■ Data excerpts

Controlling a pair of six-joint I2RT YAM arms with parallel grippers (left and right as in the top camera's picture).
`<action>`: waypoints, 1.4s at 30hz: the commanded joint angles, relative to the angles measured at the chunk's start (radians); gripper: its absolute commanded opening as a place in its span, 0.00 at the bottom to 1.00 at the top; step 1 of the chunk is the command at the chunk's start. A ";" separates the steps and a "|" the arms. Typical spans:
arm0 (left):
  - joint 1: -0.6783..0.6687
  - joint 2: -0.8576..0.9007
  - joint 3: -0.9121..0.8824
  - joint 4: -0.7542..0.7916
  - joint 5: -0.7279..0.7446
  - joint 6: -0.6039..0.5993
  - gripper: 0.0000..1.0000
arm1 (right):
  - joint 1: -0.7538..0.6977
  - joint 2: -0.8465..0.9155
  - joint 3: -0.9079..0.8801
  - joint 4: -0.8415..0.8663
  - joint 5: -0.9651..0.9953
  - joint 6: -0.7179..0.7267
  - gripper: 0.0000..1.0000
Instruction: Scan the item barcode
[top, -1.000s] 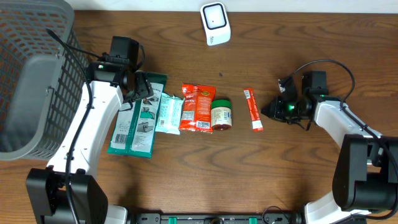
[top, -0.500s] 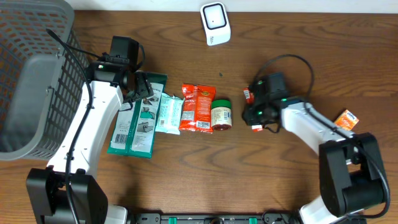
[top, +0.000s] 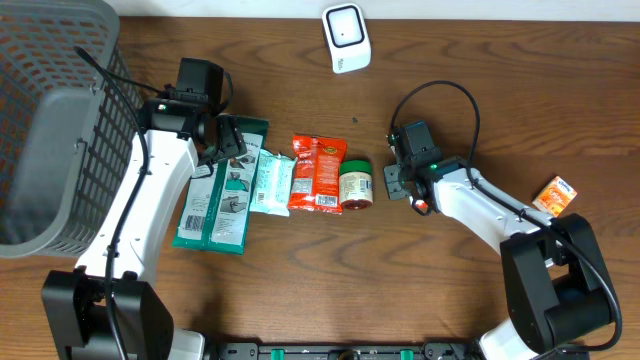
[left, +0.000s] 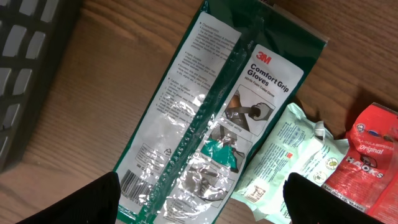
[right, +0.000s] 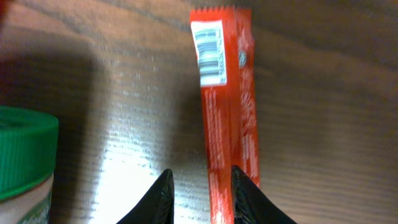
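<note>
Red stick packet (right: 227, 124) lay flat on the table just right of the green-lidded jar (top: 355, 187). Its barcode (right: 209, 53) faced up at the end away from the fingers. From overhead it was almost wholly hidden under the right gripper (right: 202, 177).

Change over the last second: the right arm swung in from well to the packet's right, and the gripper arrived above its near end. The fingers went from pressed together to a narrow spread. In the wrist view one fingertip (right: 163, 193) stood on bare wood left of the packet and the other overlapped its right edge. Could not tell whether they were pressing on the wrapper or only straddling it.

The arm's move also uncovered a small orange box (top: 556, 193) at far right.

Reading: approach done, grasp in hand but unconfirmed. The barcode was clear of the fingers, which suits presenting it to the white scanner (top: 345, 38) at the table's far edge — well apart from here.

Left gripper (left: 208, 199) unchanged: spread wide, holding nothing, hovering over the green glove pack (left: 211, 118). Beside that lay a pale pouch (top: 270, 180) and red snack bags (top: 317, 172). Grey basket (top: 40, 140) at far left.
</note>
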 joint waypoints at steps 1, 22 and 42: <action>0.000 0.002 -0.003 -0.003 -0.006 0.006 0.84 | 0.005 0.003 0.031 0.006 0.050 -0.034 0.24; 0.000 0.002 -0.003 -0.003 -0.006 0.006 0.84 | 0.000 0.145 0.029 0.028 0.031 -0.056 0.21; 0.000 0.002 -0.003 -0.003 -0.006 0.006 0.84 | -0.034 0.049 0.012 -0.056 -0.048 -0.028 0.33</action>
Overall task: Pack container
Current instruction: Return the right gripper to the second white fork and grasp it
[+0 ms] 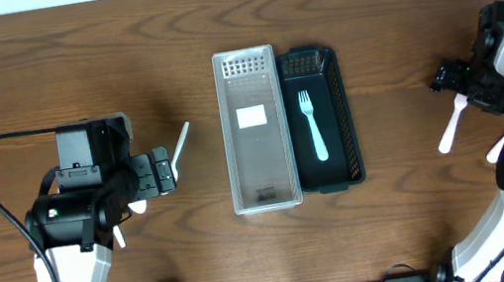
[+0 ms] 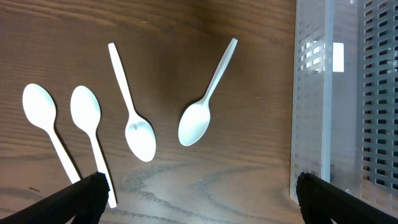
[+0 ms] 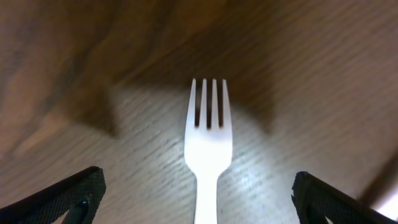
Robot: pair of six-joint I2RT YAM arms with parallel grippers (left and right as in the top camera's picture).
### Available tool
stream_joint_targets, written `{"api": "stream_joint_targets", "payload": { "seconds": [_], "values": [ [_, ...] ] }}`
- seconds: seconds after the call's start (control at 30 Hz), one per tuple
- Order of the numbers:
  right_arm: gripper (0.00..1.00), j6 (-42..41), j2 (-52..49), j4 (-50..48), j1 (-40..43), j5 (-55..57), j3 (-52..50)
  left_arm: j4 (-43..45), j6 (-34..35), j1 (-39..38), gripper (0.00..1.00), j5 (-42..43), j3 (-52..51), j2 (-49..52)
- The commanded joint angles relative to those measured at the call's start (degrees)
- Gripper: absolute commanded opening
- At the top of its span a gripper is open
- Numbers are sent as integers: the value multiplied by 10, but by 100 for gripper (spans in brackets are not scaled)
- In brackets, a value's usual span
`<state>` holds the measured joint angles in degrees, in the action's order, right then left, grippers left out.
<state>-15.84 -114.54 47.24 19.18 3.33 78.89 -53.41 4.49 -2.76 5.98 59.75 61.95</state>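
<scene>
Overhead: the clear container (image 1: 261,165) sits mid-counter (image 1: 381,2), touching a black container (image 1: 351,136) that holds one white packed fork (image 1: 313,124). The left tool (image 1: 168,169) reaches from a bent arm toward the clear container. The right tool (image 1: 451,81) hangs near the counter's far edge, over a loose fork (image 1: 449,132).

Left wrist: the fingers are spread wide and hold nothing. Four spoons lie apart below, the rightmost spoon (image 2: 196,123) closest to centre. Dropping straight across its handle looks like the cleanest pick.

Right wrist: this tool is equally wide and empty, with the loose fork centred between its fingers, tines pointing away. Descend level, close across the neck and lift without scraping the wood.
</scene>
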Motion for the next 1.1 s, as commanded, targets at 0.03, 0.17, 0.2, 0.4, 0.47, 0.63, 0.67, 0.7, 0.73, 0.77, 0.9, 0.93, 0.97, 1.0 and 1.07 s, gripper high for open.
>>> {"api": "stream_joint_targets", "payload": {
  "seconds": [0.03,0.17,0.2,0.4,0.47,0.63,0.67,0.7,0.73,0.77,0.9,0.93,0.97,1.0,1.07],
  "values": [
    [99,14,-23,-11,7,-4,-1,-4,-3,2,98,-6,11,1],
    [99,18,-33,-18,7,-4,-1,-4,-3,2,98,-6,11,1],
    [99,18,-35,-19,8,-4,-1,-4,-3,2,98,-6,11,1],
    [99,18,-37,-33,8,-4,-3,-4,-3,2,98,-6,11,1],
    [99,18,-37,-36,8,-4,-3,-4,-3,2,98,-6,11,1],
    [99,18,-37,-47,8,-4,-15,-6,-3,2,98,-6,11,1],
    [99,18,-37,-49,8,-4,-19,-6,-3,2,98,-6,11,1],
    [99,18,-37,-52,8,-4,-23,-6,-3,2,98,-6,11,1],
    [99,17,-37,-54,8,-4,-27,-6,-3,2,98,-6,11,1],
    [98,17,-37,-54,8,-4,-30,-6,-3,2,98,-6,11,1],
    [84,17,-37,-50,8,-4,-33,-6,-3,2,98,-6,11,1],
    [80,17,-37,-50,8,-4,-33,-6,-3,2,98,-6,11,1],
    [73,17,-37,-50,8,-4,-33,-6,-3,2,98,-6,11,1],
    [68,17,-37,-49,8,-4,-33,-6,-3,2,98,-6,11,1],
    [57,17,-37,-47,8,-4,-33,-6,-3,2,98,-6,11,1]
  ]
}}
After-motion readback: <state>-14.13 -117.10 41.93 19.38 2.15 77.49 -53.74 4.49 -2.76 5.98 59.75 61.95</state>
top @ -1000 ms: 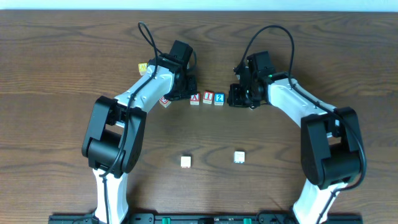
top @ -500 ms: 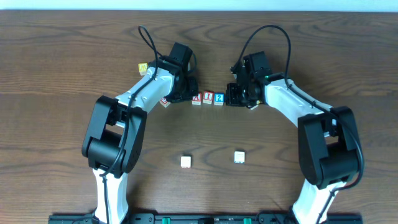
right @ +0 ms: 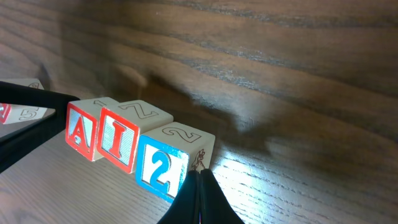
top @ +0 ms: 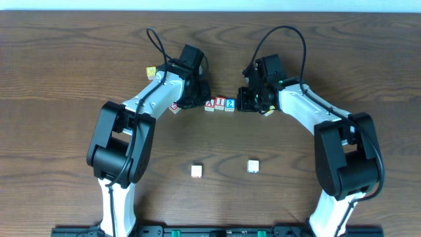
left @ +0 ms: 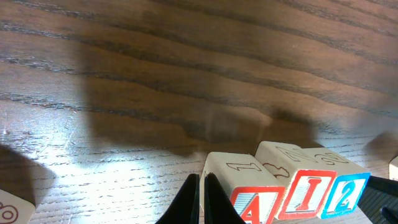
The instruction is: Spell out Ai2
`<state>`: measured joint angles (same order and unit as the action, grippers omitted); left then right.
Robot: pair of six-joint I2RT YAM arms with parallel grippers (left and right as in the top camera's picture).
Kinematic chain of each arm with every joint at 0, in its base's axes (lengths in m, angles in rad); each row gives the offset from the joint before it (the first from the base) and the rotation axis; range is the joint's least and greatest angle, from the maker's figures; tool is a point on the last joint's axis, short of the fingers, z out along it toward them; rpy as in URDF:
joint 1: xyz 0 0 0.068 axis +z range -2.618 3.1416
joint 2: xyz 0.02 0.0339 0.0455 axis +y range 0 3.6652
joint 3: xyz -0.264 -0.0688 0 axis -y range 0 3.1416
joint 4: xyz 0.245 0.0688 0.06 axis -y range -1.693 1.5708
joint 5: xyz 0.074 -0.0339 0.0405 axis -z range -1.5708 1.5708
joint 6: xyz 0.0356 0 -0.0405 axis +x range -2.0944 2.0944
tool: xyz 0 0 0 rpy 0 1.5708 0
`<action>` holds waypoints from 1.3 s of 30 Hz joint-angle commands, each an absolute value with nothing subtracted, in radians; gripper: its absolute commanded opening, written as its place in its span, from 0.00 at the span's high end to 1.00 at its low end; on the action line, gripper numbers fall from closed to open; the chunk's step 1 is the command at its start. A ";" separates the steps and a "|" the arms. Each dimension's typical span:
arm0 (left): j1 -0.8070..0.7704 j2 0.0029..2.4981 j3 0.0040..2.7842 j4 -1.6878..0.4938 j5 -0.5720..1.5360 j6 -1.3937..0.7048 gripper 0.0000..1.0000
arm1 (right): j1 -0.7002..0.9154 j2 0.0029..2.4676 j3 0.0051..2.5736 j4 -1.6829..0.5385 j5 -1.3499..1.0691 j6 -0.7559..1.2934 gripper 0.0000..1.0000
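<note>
Starting at the left of the table, you are seeing a yellow block lying on its own toward the far edge, just beside the left arm. A little further right, a white block with red print is resting close under that arm, apart from the row. Toward the near edge, well apart from everything else, the left pale block is sitting alone. The left gripper is reaching down low over the table with its jaws pressed together and nothing between them. Their joined tip is standing right at the left side of the A block, though you cannot tell whether it is actually touching. The three task blocks are sitting in the middle of the table, between the two grippers, in one tight row. The A block is touching the I block, and that one is touching the 2 block. A and I are showing red characters and the 2 is showing blue, so from the wrist cameras you are reading A, I, 2 in order. The right gripper is also holding its jaws together on nothing, with the tip meeting the outer lower corner of the 2 block. Further right and toward the near edge, the right pale block is lying by itself.
</note>
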<state>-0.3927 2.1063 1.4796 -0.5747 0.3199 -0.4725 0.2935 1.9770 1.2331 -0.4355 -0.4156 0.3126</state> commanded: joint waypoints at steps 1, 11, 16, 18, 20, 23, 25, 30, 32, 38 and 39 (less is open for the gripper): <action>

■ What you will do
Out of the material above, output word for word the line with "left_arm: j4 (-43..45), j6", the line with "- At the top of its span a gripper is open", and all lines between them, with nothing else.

■ Written solution
  left_arm: j4 (-43..45), j6 (-34..35), j1 (-39..38), gripper (0.00..1.00), j5 (-42..43), j3 (-52..51), j2 (-49..52)
- The commanded joint angles relative to those measured at the call's start (degrees)
- Gripper: absolute commanded opening
- At the top of its span a gripper is open

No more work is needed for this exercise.